------ Dataset extract
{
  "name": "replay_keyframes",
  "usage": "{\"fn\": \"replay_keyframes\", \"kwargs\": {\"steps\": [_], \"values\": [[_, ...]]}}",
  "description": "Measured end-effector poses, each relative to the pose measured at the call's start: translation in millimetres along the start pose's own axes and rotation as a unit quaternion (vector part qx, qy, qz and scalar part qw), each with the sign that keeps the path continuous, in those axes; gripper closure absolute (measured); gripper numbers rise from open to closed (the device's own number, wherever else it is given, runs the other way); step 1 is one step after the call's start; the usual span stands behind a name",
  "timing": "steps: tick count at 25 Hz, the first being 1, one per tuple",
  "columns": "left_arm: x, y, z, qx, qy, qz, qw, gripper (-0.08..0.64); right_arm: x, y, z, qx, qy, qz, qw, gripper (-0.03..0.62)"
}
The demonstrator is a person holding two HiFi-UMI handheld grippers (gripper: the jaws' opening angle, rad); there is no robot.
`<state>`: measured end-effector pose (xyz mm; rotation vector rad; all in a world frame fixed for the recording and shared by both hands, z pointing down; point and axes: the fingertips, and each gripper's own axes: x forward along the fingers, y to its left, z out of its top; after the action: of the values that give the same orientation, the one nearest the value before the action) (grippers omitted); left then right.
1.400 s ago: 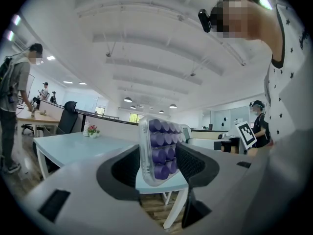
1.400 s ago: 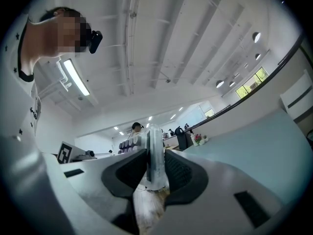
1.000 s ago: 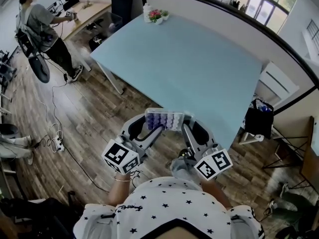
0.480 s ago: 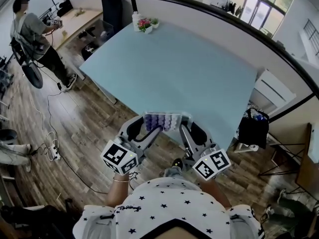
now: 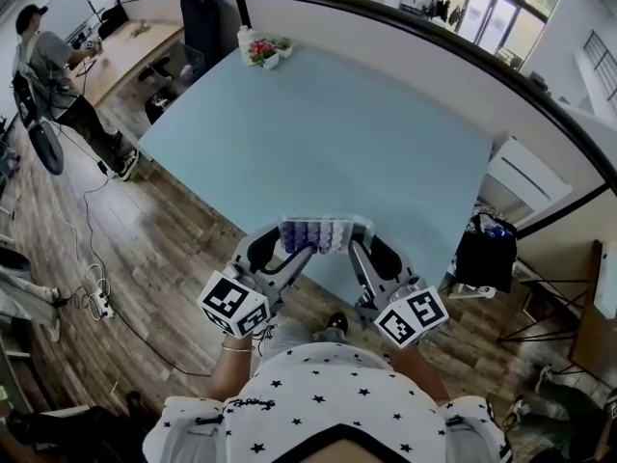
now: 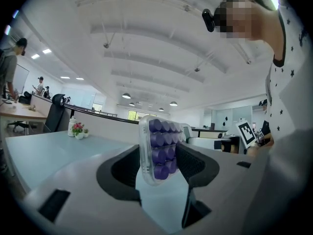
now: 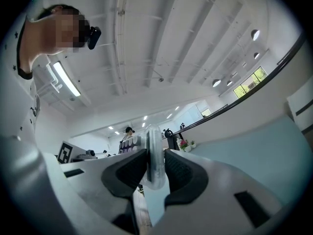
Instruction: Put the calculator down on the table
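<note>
While calculator (image 5: 316,233) hangs by table (image 5: 337,133) edge | flowerpots (image 5: 262,52) far corner; person (image 5: 46,61) beyond

A floor of dark wood planks (image 5: 183,258) is seen under a large light-blue table (image 5: 337,133), at whose far corner a small pot of flowers (image 5: 262,52) is set. A low partition wall (image 5: 405,37) with a dark rail runs behind it, and windows (image 5: 496,8) are seen beyond. A white beamed ceiling (image 6: 146,48) is lit by round lamps (image 6: 126,96).
</note>
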<state>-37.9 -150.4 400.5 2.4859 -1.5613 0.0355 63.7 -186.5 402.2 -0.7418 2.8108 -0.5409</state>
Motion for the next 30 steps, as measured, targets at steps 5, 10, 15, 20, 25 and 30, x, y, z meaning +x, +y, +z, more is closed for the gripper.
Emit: {"fn": "replay_keyframes", "kwargs": {"steps": [5,10,15,20,25,30], "values": [[14.9,15.9,-1.6,-0.005,0.009,-0.016,0.9998,0.311,13.0,-12.1,-1.8,0.002,0.000,-0.017,1.000,0.488],[38.7,38.1,4.2,-0.008,0.019,-0.049,0.9986,0.310,32.0,-28.1,2.6,0.002,-0.008,-0.053,0.999,0.488],[62.2,64.4,7.2,0.000,0.034,-0.080,0.9962,0.310,55.1,-45.4,2.2,0.006,-0.015,-0.083,0.996,0.488],[79.5,94.6,3.6,-0.010,0.048,-0.099,0.9939,0.310,82.2,-59.0,-4.0,0.009,-0.007,-0.107,0.994,0.488],[96.6,115.2,-5.3,-0.018,0.058,-0.119,0.9910,0.310,98.6,-74.5,-13.9,0.015,0.000,-0.134,0.991,0.488],[108.0,135.6,-16.3,-0.029,0.070,-0.130,0.9887,0.310,115.4,-86.6,-25.3,0.017,0.011,-0.152,0.988,0.489]]}}
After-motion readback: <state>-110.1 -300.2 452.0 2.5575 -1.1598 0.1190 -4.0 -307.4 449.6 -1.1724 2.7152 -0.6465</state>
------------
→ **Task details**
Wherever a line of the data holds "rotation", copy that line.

→ **Task answer**
  "description": "Measured end-effector poses, each relative to the pose measured at the call's start: translation in millimetres along the start pose's own axes and rotation as a unit quaternion (vector part qx, qy, qz and scalar part qw), each with the sign that keeps the path continuous, in those axes; gripper closure absolute (measured); gripper numbers rise from open to closed (the device's own number, wherever else it is given, runs the other way); step 1 is one step after the call's start; the usual span stands behind a name",
`<state>`: measured end-effector pose (xyz mm; rotation vector rad; all in a world frame fixed for the recording and shared by both hands, z pointing down; point and axes: the fingertips, and each gripper's own axes: x forward along the fingers, y to its left, z out of its top; after the action: of the values that give the same orientation, the one nearest the value before the action) (grippers omitted); left then right.

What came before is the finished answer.